WORK TO BE COMPLETED>
Return the complete listing exactly as it reads, with each picture removed.

SUPPLIED DATA>
* * * * *

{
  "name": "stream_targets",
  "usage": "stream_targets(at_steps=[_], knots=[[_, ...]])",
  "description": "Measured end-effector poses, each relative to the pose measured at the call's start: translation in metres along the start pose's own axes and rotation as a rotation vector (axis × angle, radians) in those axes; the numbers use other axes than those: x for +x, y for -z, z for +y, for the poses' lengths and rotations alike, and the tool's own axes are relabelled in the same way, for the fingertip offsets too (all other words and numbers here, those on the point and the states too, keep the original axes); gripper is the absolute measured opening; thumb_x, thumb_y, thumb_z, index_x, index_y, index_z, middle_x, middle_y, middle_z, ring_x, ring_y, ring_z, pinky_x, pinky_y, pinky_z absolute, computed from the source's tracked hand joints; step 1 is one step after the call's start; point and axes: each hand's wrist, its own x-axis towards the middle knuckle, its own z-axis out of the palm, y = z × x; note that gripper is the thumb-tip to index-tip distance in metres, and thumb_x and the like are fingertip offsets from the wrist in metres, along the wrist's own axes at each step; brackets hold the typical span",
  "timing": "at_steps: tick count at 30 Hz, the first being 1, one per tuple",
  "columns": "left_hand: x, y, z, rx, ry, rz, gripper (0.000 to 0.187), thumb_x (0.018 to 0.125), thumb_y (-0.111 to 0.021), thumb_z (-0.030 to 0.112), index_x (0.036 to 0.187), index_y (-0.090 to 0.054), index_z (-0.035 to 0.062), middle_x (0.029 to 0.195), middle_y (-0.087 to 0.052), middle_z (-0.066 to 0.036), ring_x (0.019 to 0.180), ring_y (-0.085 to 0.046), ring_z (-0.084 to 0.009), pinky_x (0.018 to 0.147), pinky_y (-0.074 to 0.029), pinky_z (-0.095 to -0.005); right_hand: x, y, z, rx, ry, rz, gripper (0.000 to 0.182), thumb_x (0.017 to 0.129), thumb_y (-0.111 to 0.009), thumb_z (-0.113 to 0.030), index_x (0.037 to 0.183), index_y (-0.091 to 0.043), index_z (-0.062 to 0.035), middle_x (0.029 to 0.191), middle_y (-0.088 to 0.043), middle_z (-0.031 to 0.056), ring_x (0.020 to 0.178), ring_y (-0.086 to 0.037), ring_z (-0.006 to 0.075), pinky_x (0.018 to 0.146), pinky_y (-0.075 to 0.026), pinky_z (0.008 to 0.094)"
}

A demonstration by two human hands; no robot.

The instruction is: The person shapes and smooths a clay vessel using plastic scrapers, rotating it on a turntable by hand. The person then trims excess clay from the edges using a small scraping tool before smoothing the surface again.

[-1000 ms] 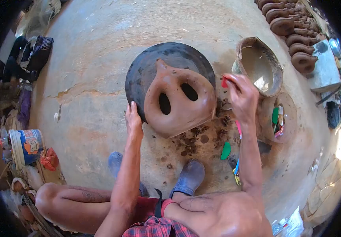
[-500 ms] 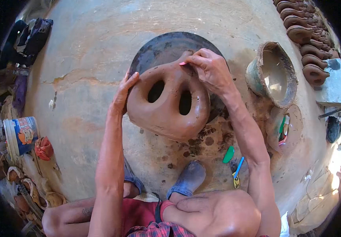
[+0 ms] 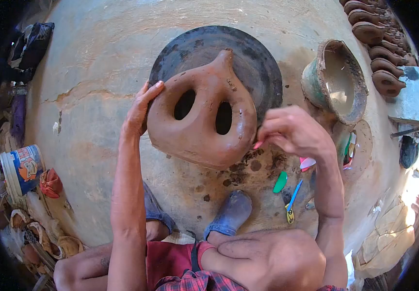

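A brown wet-clay form (image 3: 204, 116) with two oval holes and a pointed nub at its far end sits on a round dark disc (image 3: 263, 58) on the floor. My left hand (image 3: 140, 109) grips its left side, thumb at the upper edge and the other fingers partly hidden behind it. My right hand (image 3: 292, 131) is closed in a pinch beside the form's lower right edge. A small, flat pink piece (image 3: 258, 144) sticks out between its fingertips; the rest of that piece is hidden. The clay around the nub shows small rough crumbs.
At the right stand a basin of murky water (image 3: 338, 92) and a shallow dish (image 3: 360, 145). A green scraper (image 3: 281, 182) and a blue-handled tool (image 3: 294, 194) lie near my foot. Rows of clay pieces (image 3: 386, 75) line the upper right. A paint bucket (image 3: 23, 169) stands left.
My right hand has moved from the nub down and right to the form's lower right side, the pink piece still in its fingers. My left hand stays on the left side.
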Motion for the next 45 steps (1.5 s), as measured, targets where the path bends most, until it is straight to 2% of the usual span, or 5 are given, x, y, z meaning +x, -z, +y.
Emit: stream_targets(at_steps=[9, 20, 28, 41, 45], knots=[[0.018, 0.022, -0.008, -0.027, 0.063, -0.07, 0.07, 0.101, -0.071, 0.052, 0.151, -0.051, 0.0063, 0.134, -0.067, -0.012, 0.12, -0.066, -0.0212, 0.101, -0.056, -0.037, -0.054, -0.025, 0.014, -0.034, -0.586, 0.074, 0.017, 0.087, -0.082, -0.007, 0.1, -0.073, -0.0006, 0.086, -0.076, 0.0194, 0.08, -0.076, 0.0346, 0.07, -0.057, 0.0425], [0.032, 0.03, -0.006, 0.121, 0.112, -0.064, 0.105, 0.101, -0.072, 0.054, 0.167, -0.019, -0.0087, 0.155, -0.051, -0.028, 0.137, -0.058, -0.0254, 0.115, -0.05, -0.038, 0.087, -0.016, 0.038, -0.34, 0.149, 0.549, 0.029, 0.088, -0.068, 0.003, 0.11, -0.08, -0.0108, 0.101, -0.073, 0.0094, 0.093, -0.072, 0.0311, 0.083, -0.06, 0.0408], [-0.004, 0.016, -0.041, 0.056, 0.055, 0.16, 0.049, 0.113, -0.057, 0.038, 0.15, -0.055, 0.0049, 0.136, -0.07, -0.012, 0.117, -0.071, -0.0197, 0.098, -0.06, -0.0363, 0.038, -0.027, 0.031, -0.305, 0.116, 0.415, 0.032, 0.08, -0.069, 0.005, 0.107, -0.079, -0.0094, 0.104, -0.071, 0.0099, 0.097, -0.07, 0.0311, 0.084, -0.059, 0.0425], [-0.061, -0.033, -0.1, -0.195, -0.006, 0.313, 0.046, 0.116, -0.053, 0.034, 0.154, -0.046, 0.0091, 0.139, -0.067, -0.007, 0.12, -0.069, -0.0195, 0.098, -0.059, -0.0376, -0.07, -0.037, -0.038, -0.176, -0.196, 0.227, 0.033, 0.081, -0.072, 0.006, 0.108, -0.082, -0.0106, 0.096, -0.071, 0.0091, 0.09, -0.071, 0.027, 0.076, -0.06, 0.0396], [-0.079, -0.051, -0.112, -0.248, 0.038, 0.309, 0.041, 0.115, -0.055, 0.038, 0.149, -0.048, 0.0168, 0.129, -0.067, -0.002, 0.106, -0.069, -0.0149, 0.077, -0.06, -0.0305, -0.043, -0.023, -0.014, -0.324, -0.252, 0.674, 0.026, 0.084, -0.072, 0.0, 0.106, -0.082, -0.0112, 0.098, -0.072, 0.0101, 0.091, -0.072, 0.0302, 0.079, -0.06, 0.0414]])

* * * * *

ANSWER BOX>
{
  "name": "stream_targets",
  "usage": "stream_targets(at_steps=[_], knots=[[_, ...]])",
  "description": "Measured end-effector poses, each relative to the pose measured at the call's start: translation in metres along the start pose's own axes and rotation as a rotation vector (axis × angle, radians) in those axes; the numbers use other axes than those: x for +x, y for -z, z for +y, for the poses' lengths and rotations alike, and the tool's own axes are relabelled in the same way, for the fingertip offsets too (all other words and numbers here, those on the point and the states too, keep the original axes); gripper is the absolute measured opening; thumb_x, thumb_y, thumb_z, index_x, index_y, index_z, middle_x, middle_y, middle_z, ring_x, ring_y, ring_z, pinky_x, pinky_y, pinky_z absolute, computed from the source's tracked hand joints; step 1 is one step after the call's start; point and axes: each hand's wrist, its own x-axis towards the middle knuckle, its own z-axis out of the palm, y = z × x; note that gripper is the thumb-tip to index-tip distance in metres, and thumb_x and the like are fingertip offsets from the wrist in metres, along the wrist's own axes at each step; brackets hold the typical span",
  "timing": "at_steps: tick count at 30 Hz, the first being 1, one per tuple",
  "columns": "left_hand: x, y, z, rx, ry, rz, gripper (0.000 to 0.187), thumb_x (0.018 to 0.125), thumb_y (-0.111 to 0.021), thumb_z (-0.030 to 0.112), index_x (0.036 to 0.187), index_y (-0.090 to 0.054), index_z (-0.035 to 0.062), middle_x (0.029 to 0.195), middle_y (-0.087 to 0.052), middle_z (-0.066 to 0.036), ring_x (0.019 to 0.180), ring_y (-0.085 to 0.046), ring_z (-0.084 to 0.009), pinky_x (0.018 to 0.147), pinky_y (-0.074 to 0.029), pinky_z (-0.095 to -0.005); right_hand: x, y, z, rx, ry, rz, gripper (0.000 to 0.182), thumb_x (0.017 to 0.129), thumb_y (-0.111 to 0.009), thumb_z (-0.113 to 0.030), index_x (0.037 to 0.183), index_y (-0.091 to 0.043), index_z (-0.062 to 0.035), middle_x (0.029 to 0.191), middle_y (-0.088 to 0.043), middle_z (-0.031 to 0.056), ring_x (0.020 to 0.178), ring_y (-0.086 to 0.037), ring_z (-0.006 to 0.075), pinky_x (0.018 to 0.146), pinky_y (-0.075 to 0.026), pinky_z (0.008 to 0.094)"
}

A demonstration by two human hands; no robot.

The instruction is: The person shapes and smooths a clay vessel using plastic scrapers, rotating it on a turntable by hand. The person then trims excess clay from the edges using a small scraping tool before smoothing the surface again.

[-1000 ms] 
[-500 ms] 
[+0 ms] 

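A brown wet-clay form (image 3: 204, 116) with two oval holes and a pointed nub at its far end sits on a round dark disc (image 3: 263, 58) on the floor. My left hand (image 3: 140, 109) grips its left side, thumb at the upper edge and the other fingers partly hidden behind it. My right hand (image 3: 292, 131) is closed in a pinch beside the form's lower right edge. A small, flat pink piece (image 3: 258, 144) sticks out between its fingertips; the rest of that piece is hidden. The clay around the nub shows small rough crumbs.
At the right stand a basin of murky water (image 3: 338, 92) and a shallow dish (image 3: 360, 145). A green scraper (image 3: 281, 182) and a blue-handled tool (image 3: 294, 194) lie near my foot. Rows of clay pieces (image 3: 386, 75) line the upper right. A paint bucket (image 3: 23, 169) stands left.
My right hand has moved from the nub down and right to the form's lower right side, the pink piece still in its fingers. My left hand stays on the left side.
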Motion for the next 45 steps (1.5 s), as measured, targets where the path bends most, until it is straight to 2% of the usual span, or 5 are given, x, y, z meaning +x, -z, +y.
Emit: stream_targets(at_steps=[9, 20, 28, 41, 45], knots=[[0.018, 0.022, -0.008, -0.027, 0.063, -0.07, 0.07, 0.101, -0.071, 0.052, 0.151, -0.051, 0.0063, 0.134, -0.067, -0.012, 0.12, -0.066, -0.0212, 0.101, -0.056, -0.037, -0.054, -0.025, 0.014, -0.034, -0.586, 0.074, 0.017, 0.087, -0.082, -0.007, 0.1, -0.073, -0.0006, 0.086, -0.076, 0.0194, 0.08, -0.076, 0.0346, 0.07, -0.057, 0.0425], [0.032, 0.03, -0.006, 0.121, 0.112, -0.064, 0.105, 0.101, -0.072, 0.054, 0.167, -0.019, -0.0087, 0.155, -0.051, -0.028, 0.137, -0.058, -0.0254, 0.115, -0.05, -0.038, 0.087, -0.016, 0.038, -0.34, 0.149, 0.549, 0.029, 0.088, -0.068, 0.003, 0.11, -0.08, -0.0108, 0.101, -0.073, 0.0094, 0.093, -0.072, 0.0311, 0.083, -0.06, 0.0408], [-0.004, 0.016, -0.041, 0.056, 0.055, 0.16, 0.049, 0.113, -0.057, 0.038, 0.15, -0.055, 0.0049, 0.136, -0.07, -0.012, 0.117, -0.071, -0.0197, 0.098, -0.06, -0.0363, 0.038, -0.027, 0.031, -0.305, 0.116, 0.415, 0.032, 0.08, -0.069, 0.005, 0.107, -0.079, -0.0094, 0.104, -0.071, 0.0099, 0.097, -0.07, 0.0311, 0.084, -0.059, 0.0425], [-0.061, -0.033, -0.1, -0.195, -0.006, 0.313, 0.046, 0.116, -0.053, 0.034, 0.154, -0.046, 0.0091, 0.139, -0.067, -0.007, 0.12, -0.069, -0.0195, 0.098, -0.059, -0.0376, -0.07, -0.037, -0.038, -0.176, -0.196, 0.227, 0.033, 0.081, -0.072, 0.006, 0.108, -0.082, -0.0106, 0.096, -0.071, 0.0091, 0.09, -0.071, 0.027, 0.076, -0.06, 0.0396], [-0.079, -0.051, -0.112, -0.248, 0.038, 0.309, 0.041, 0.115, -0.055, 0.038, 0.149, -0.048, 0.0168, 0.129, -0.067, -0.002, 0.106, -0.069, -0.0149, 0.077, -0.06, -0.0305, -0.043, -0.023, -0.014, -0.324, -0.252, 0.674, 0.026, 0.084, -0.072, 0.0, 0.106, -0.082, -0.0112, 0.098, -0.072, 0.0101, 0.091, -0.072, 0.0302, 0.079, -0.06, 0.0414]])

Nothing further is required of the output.